La oficina de la Organización de Estados Americanos (OEA) en Washington informó que Insulza “respondió afirmativamente” a la invitación a la II Cumbre de la Comunidad de Estados Latinoamericanos y Caribeños (Celac).
En la Cumbre Iberoamericana de 1999 en La Habana, jefes de Estado y Gobierno, cancilleres y altos funcionarios de España, Portugal, México, Uruguay, Nicaragua y Costa Rica, sostuvieron encuentros con opositores en La Habana.
El activista Elizardo Sánchez, quien encabeza la opositora Comisión Cubana de Derechos Humanos y Reconciliación Nacional, opinó que la agenda de los estadistas visitantes es “muy limitada”, y su organización no tiene previsto ningún encuentro.
“Otras veces hemos hablado con dignatarios (que vienen a La Habana), pero ha sido iniciativa de ellos”, dijo Sánchez uno de los más activos en la cumbre de 1999.

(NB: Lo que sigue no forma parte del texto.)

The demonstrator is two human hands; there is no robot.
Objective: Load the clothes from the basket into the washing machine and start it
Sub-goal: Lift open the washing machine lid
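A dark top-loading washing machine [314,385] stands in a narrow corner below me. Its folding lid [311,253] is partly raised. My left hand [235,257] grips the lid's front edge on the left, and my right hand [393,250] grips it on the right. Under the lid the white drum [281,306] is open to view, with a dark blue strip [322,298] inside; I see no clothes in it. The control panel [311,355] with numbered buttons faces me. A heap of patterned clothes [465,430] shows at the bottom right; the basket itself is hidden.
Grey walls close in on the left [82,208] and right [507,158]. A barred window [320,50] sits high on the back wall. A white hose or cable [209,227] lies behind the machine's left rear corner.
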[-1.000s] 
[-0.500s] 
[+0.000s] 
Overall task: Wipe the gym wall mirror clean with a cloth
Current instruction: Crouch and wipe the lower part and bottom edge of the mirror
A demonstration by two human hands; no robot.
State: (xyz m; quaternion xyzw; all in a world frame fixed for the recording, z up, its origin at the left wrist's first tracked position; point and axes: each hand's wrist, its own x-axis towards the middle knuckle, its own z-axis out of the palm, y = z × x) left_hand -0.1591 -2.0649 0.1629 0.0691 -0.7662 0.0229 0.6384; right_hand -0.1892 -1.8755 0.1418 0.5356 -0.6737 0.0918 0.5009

Opinó que “hay cierto nerviosismo de parte del Gobierno y hay presencia policial sobre las casas de los opositores activos” para evitar demostraciones durante la reunión.
Por su parte, el ex prisionero político José Daniel Ferrer, quien dirige en Santiago de Cuba, 900 km al sudeste de La Habana, la Unión Patriótica de Cuba (UNPACU), dijo a la AFP: “Participaré el el día martes 28 en el II Foro Democrático en Relaciones Internacionales y Derechos Humanos”, que sesionará en La Habana, auspiciado por la fundación argentina Centro para la Apertura y el Desarrollo de América Latina (Cadal).
Recordó que el primer foro se desarrolló en Santiago de Chile, en enero de 2013, previo a la Cumbre de Celac-Unión Europea.
Si bien aún falta precisar la sede de la reunión, participarán opositores como Guillermo Fariñas, la bloguera Yoani Sánchez, la Dama de Blanco Berta Soler, así como los disidentes Manuel Cuesta Morúa, Librado Sánchez, Reynaldo Escobar y Félix Navarro, entre otros.